Zyneyro was founded by a group of researchers from the Department of Neuroscience at the University of Copenhagen and a group of entrepreneurs who together have extensive experience in all aspects of early drug discovery, development, and entrepreneurship. The company’s researchers have worked to understand the ability of the brain and nervous system to adapt to the influence of the surrounding environment. Zyneyro’s goal is to translate this knowledge of modulation of neuronal interaction into developing a number of drug candidates. Ingeneious contacted Zyneyro’s CEO Peter Horn Møller for an interview about the pain program and the company’s collaboration with CombiGene.
How did you discover the biological mechanism of action that forms the basis for
the pain program?
“The word discovery gives you an idea of a eureka moment, where the insight hits from one moment to the next. In reality, “the discovery” was a process for almost 20 years, in which professor Ulrik Gether, associate professor Kenneth Madsen and associate professor Andreas Toft Sørensen focused on developing the right substance that allows us to block a certain protein (PICK1) involved in the development of chronic pain, including so-called neuro-pathic pain, which is seen after spinal cord injuries, amputations (phantom pain) and surgeries. In the process, they tested many strategies and we occasionally ended up in dead ends, and the fact that the three researchers have come up with two strategies with great therapeutic potential we regard as the sum of these experiences. I specifically remember when the three researchers told me about the moment they received a call from our partner Christian Bjerggaard Vægter in Aarhus, who was the first to test the drug candidate in a pain model in mice. Christian didn’t have time to say his name, he just asked what on earth we had concocted, because it completely alleviated the pain symptoms in his mouse model. From that moment on, it was clear that we had made a groundbreaking discovery. Since then, we have spent nearly five years further developing and qualifying the drug candidates to the current stage, where they are ready for a focused drug development process.”

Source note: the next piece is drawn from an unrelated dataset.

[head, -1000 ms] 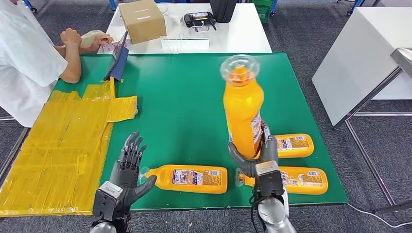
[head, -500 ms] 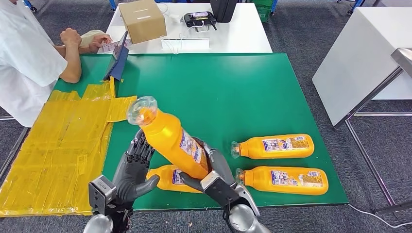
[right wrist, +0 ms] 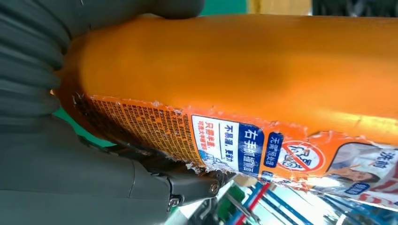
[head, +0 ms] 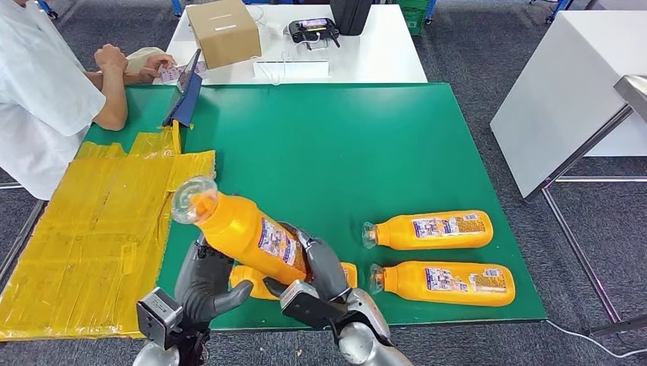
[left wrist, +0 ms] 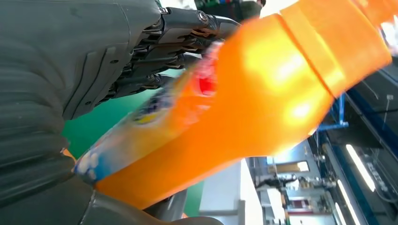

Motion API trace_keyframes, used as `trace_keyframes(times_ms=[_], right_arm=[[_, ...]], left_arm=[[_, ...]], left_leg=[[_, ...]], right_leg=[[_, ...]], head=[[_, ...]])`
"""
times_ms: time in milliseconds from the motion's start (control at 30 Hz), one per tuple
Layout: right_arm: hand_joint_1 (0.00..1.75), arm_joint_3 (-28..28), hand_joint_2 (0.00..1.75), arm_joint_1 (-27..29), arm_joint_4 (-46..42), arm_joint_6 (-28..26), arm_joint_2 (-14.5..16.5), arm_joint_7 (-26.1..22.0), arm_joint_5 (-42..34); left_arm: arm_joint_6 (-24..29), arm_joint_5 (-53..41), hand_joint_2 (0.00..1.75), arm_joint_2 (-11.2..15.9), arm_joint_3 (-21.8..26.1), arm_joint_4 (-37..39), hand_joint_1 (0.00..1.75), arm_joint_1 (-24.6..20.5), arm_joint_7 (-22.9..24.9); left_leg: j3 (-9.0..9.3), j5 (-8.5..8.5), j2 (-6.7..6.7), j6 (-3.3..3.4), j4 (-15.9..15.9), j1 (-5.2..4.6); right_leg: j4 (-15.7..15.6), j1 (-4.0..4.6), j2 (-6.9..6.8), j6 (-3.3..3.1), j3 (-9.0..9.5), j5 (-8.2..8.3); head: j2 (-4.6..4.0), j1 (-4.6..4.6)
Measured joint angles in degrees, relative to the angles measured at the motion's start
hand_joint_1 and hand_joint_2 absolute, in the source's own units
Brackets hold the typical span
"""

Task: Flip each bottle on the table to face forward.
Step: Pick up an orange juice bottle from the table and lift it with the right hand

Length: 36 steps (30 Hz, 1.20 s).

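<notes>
The raised bottle (head: 240, 232) was standing straight up a second ago; now it leans far over to the left, above the near edge of the green bench (head: 320, 145). The right hand (head: 309, 271) grips its lower body, fingers wrapped tight. The left hand (head: 202, 278) sits just beside and under it, fingers apart; I cannot tell if it touches. The label has Chinese writing, too small to read. Two more orange bottles (head: 427, 229) lie flat on the right.

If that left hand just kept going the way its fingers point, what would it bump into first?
Probably the raised bottle that the right hand holds: the left hand reaches up right beside it, fingers against its side. Whether they already touch is unclear.
</notes>
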Motion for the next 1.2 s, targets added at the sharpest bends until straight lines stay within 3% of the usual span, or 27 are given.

Why is this field of research so interesting?
“Chronic pain affects countless people in a completely inhumane way. Unfortunately, chronic pain is very difficult to treat with existing drugs. Often you have to resort to opioids (morphine and morphine-like drugs) that are highly addictive and require higher and higher doses. This has led to the so-called opioid crisis in the United States, where there has been a dramatic increase in opioid abuse and related deaths. There is thus a basic need for better painkillers.”

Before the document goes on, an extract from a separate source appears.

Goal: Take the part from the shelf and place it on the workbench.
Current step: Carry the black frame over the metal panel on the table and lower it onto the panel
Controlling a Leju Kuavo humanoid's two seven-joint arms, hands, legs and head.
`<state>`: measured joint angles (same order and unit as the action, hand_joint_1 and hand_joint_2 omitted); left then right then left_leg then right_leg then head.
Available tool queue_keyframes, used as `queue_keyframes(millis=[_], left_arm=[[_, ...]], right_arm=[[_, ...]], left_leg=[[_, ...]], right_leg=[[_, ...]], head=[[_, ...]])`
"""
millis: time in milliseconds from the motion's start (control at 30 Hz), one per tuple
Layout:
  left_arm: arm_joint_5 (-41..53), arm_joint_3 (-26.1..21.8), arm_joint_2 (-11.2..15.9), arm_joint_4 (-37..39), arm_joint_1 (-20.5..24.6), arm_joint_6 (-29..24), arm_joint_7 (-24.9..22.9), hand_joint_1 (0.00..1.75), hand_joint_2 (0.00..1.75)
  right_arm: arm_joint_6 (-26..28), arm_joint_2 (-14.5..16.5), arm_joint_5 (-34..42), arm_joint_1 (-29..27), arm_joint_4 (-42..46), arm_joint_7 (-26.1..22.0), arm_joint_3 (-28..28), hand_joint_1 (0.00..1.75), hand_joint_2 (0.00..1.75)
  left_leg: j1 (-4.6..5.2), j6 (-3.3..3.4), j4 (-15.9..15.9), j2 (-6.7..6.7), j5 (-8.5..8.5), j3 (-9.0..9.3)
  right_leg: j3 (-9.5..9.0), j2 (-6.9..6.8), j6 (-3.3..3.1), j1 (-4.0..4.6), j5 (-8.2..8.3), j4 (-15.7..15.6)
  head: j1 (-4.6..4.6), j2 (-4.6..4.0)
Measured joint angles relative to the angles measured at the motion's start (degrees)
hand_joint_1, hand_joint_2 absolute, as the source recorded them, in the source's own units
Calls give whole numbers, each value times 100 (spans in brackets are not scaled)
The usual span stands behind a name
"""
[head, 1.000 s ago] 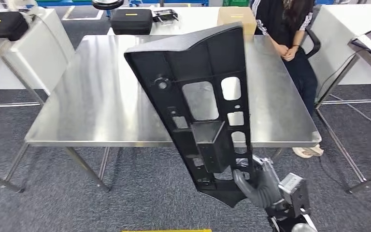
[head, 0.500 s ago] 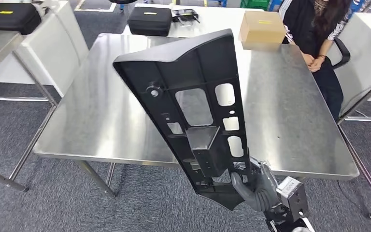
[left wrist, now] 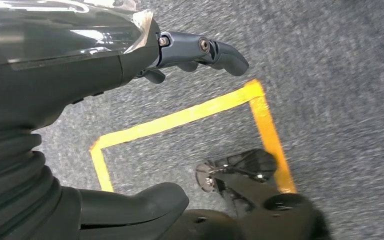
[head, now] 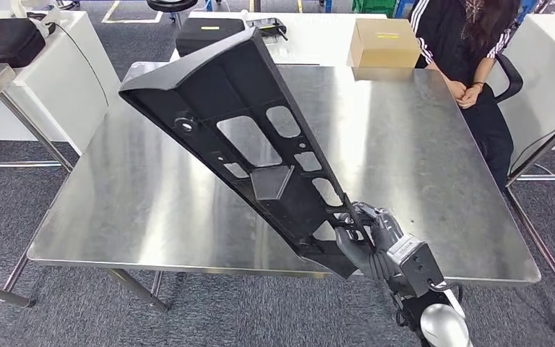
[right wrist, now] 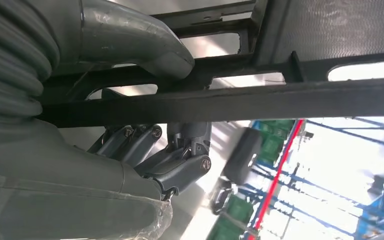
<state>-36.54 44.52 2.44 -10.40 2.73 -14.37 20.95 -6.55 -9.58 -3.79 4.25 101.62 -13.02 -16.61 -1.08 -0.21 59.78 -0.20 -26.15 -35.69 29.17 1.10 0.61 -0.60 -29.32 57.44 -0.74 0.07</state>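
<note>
Right hand (head: 367,242) grips the long black moulded plastic part with cut-out windows (head: 253,148) at its narrow near end, fingers wrapped around the frame edge. In the right wrist view the thumb (right wrist: 130,37) lies over one bar of the part (right wrist: 260,102) and the darker fingers (right wrist: 180,165) curl beneath it. From the hand the part slants up and away to the left, its wide end high above the brushed stainless-steel workbench (head: 426,166); whether the gripped end touches the bench edge cannot be told. Left hand (left wrist: 80,100) hangs over grey carpet (left wrist: 330,60) marked with yellow floor tape (left wrist: 180,117), fingers (left wrist: 215,50) loosely curled and apart from the thumb, holding nothing. Well beyond the right hand, past the far bench edge: a brown cardboard box (head: 384,42), a black zip case (head: 202,30), and a seated person in dark clothing (head: 470,43).
</note>
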Motion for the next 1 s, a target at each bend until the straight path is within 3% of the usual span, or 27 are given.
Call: queue_keyframes(millis=[100, 333, 567, 800, 1000], left_arm=[[23, 22, -3, -4, 27, 1, -36, 0, 175], [70, 93, -2, -64, 168, 28, -116, 0, 175], [118, 134, -35, -111, 205, -16, -161, 0, 175], [191, 185, -51, -119, 213, 7, -245, 0, 175], [227, 255, -54, -139, 224, 16, -250, 0, 175]], right_arm=[[-17, 7, -132, 335, -176, 68, -167, 175, 175], [-243, 98, -232, 2024, -1458, 448, -904, 175, 175], [-16, 421, -734, 3403, -3151, 657, -1669, 175, 175], [270, 701, -1294, 4247, -4467, 947, -2143, 175, 175], [327, 796, -1403, 4566, -5116, 1024, -2292, 175, 175]], left_leg=[[32, 91, -60, 2, 56, 3], [56, 124, -65, -3, 45, -2], [51, 146, -64, -7, 58, 9], [30, 148, -68, -8, 63, 14], [27, 147, -71, -7, 62, 14]], right_leg=[[28, -6, 62, 23, -36, 29], [-2, -20, 75, 18, -35, -58], [-5, -29, 103, 27, -17, -59], [-7, -34, 103, 55, -16, -56], [-6, -36, 103, 59, -17, -56]], head=[[5, 0], [12, 0], [10, 0], [9, 0], [9, 0]])
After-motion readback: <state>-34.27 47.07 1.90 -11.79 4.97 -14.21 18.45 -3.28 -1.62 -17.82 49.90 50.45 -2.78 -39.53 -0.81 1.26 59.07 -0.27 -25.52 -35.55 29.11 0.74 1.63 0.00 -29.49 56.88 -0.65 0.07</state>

What makes the concept unique?
“Several things. First, our scientific team is the group in the world that knows most about the biological target that is at the heart of our concept, PICK1. We have been working on PICK1 and PICK1’s role in pain for the past 20 years at the University of Copenhagen. Among other things, we have found that PICK1 regulates a special receptor that is of central importance for the development of chronic pain. Unfortunately, you cannot block this receptor directly due to life-threatening side effects. However, PICK1 is required to move this receptor to the surface of patients’ nerve cells and our approach is to block PICK1, thereby ensuring that the receptor does not come to the surface of the cell at all. This is a unique principle and has been shown to be exceptionally effective in relieving chronic pain in our animal models. Our data show that we can eliminate the pain and restore normal sensitivity without the usual side effects and without creating addiction. This is actually groundbreaking in itself. At the same time, we have developed a therapeutic variant, which can be given as gene therapy, where the body itself produces the drug. This means that you ultimately only need one treatment to potentially achieve lifelong pain relief. All in all, this will be life-changing for the many millions of pain patients who today for which there is no effective treatment available.”

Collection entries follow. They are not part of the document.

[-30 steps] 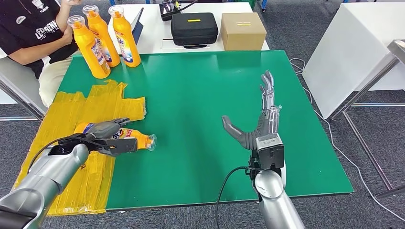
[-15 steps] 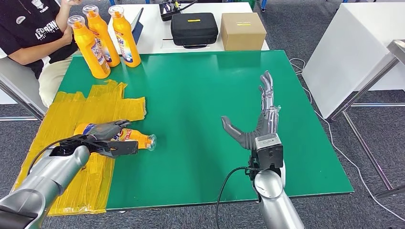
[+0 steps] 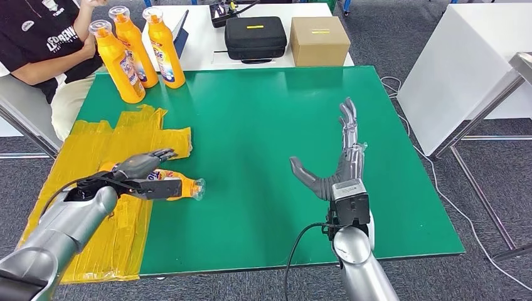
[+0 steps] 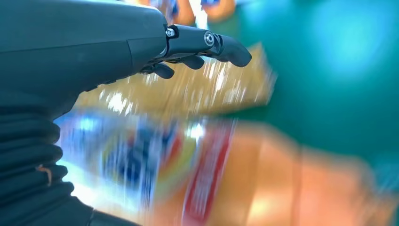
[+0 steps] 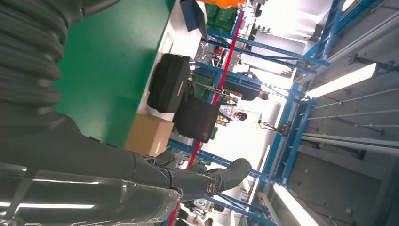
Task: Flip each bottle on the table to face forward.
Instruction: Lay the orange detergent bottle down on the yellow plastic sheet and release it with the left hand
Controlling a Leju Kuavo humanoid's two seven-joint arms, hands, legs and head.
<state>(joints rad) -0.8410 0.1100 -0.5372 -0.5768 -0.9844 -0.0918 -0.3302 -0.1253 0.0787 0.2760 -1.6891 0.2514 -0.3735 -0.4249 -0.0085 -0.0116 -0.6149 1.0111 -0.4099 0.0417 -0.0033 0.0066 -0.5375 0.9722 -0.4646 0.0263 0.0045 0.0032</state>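
On the green desk (image 3: pixel 263 125), the lying bottle (image 3: pixel 179 184) rests at the edge of the yellow tape patch (image 3: pixel 135 135). The left hand (image 3: pixel 139 168) closes around its body; the right hand (image 3: pixel 339 164) hovers spread, well right of it. The pick-up step seems in hand; next comes lifting and standing it label-forward.

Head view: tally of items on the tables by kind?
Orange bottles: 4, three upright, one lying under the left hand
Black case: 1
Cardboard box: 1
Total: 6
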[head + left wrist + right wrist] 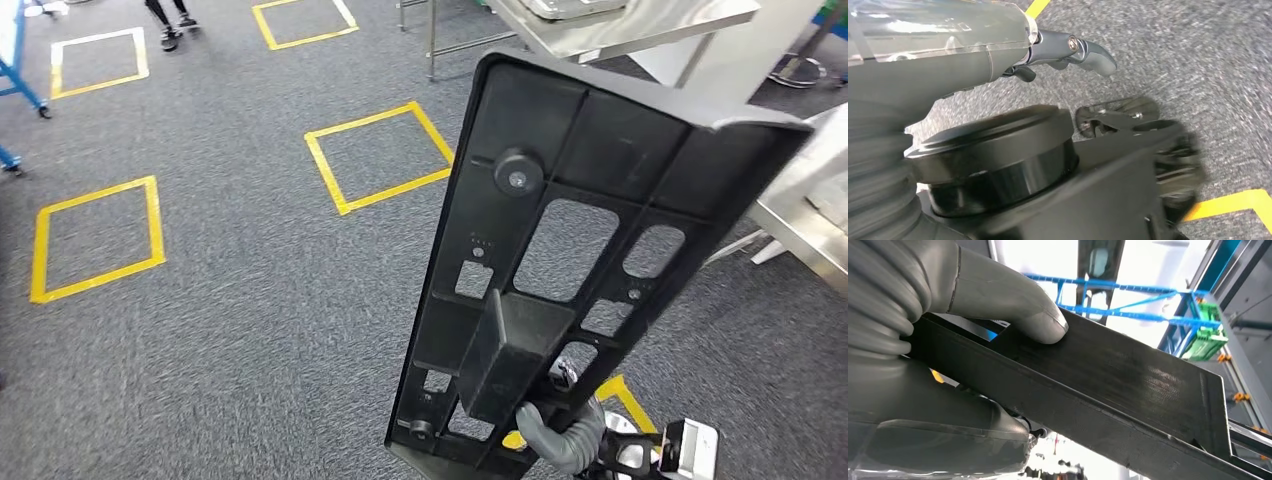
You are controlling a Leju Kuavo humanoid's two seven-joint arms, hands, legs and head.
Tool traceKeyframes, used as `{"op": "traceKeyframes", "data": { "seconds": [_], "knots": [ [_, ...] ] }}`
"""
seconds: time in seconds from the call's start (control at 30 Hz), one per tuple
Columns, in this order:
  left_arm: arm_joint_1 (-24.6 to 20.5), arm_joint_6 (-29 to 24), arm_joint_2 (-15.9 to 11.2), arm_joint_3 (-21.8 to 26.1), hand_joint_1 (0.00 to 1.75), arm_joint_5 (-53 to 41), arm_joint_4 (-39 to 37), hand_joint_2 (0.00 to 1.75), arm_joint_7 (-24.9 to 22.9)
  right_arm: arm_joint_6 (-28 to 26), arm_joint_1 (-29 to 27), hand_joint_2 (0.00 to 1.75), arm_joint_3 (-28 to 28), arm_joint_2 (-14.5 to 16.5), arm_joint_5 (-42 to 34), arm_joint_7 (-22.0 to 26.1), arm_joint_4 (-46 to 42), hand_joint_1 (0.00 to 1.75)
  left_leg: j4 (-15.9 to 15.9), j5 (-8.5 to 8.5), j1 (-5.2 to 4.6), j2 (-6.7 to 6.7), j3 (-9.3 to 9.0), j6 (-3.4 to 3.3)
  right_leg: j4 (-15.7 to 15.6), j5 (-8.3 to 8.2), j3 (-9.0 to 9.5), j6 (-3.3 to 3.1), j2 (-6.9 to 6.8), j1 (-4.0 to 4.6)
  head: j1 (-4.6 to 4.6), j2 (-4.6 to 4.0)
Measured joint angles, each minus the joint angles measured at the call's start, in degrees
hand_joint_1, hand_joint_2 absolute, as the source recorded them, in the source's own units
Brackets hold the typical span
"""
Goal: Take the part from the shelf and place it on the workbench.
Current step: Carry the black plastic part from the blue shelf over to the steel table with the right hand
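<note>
The part (580, 260) is a long black plastic panel with ribs and cut-outs. It stands nearly upright in front of me, tilted to the right. My right hand (560, 435) grips it at its lower end, low in the head view. In the right wrist view the grey thumb (998, 295) presses on the flat face of the part (1128, 385). The steel workbench (640, 25) lies ahead at the upper right, past the part's top end. My left hand (1083, 50) hangs over the carpet with its thumb out and nothing in it.
Yellow tape squares (380, 155) mark the grey carpet floor. A person's feet (170, 30) stand at the far left. Blue rack legs (20, 80) are at the left edge. A second steel table (810, 230) juts in from the right. Blue shelving (1128, 300) holds a green bin (1205, 342).
</note>
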State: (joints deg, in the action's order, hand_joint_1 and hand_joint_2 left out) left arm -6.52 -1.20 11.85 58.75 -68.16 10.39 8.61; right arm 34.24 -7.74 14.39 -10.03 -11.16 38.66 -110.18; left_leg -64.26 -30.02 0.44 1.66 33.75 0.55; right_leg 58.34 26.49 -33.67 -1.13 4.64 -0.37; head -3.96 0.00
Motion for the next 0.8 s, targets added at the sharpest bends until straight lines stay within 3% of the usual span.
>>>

Why did you choose CombiGene as your partner?
“One of the inventors behind the technology, Andreas Toft Sørensen, had a number of academic research projects in collaboration with CombiGene that were not about pain, and one day Andreas asked me if we should arrange a meeting with CombiGene. The atmosphere and dialogue at the first meeting were exceptionally open and constructive and just a few weeks after the first video meeting (during the COVID-19 misery) we started discussing a potential collaboration – and then negotiations began on the form of this cooperation.”
“At that time, we had a number of dialogues with other industry partners and investors, but we quickly came to the conclusion that we in CombiGene had met the optimal partner for this project. CombiGene and Zyneyro share the same basic approach to partnerships, and we are pleased that the collaboration with CombiGene is based on values such as trust, mutual respect, and focused work. In addition, CombiGene has a highly experienced drug development team that builds on and complements Zyneryo’s very strong competencies in the early drug development phase.”
“In collaboration with CombiGene, Zyneyro will have unique access to potential partners within Big Pharma with the resources and expertise to take the drugs to patients – in addition to the partners Zyneyro has been in contact with.”
How do you view the future?
“We have an exciting journey ahead of us before we have drug candidates ready for clinical trials in humans. Together, we have a well-composed team with the ability to reach the goal as quickly as possible – it is very motivating. The fact that we have already created a good climate of cooperation between Zyneyro and CombiGene means that it will be a fun and inspiring journey – this is also important to us.”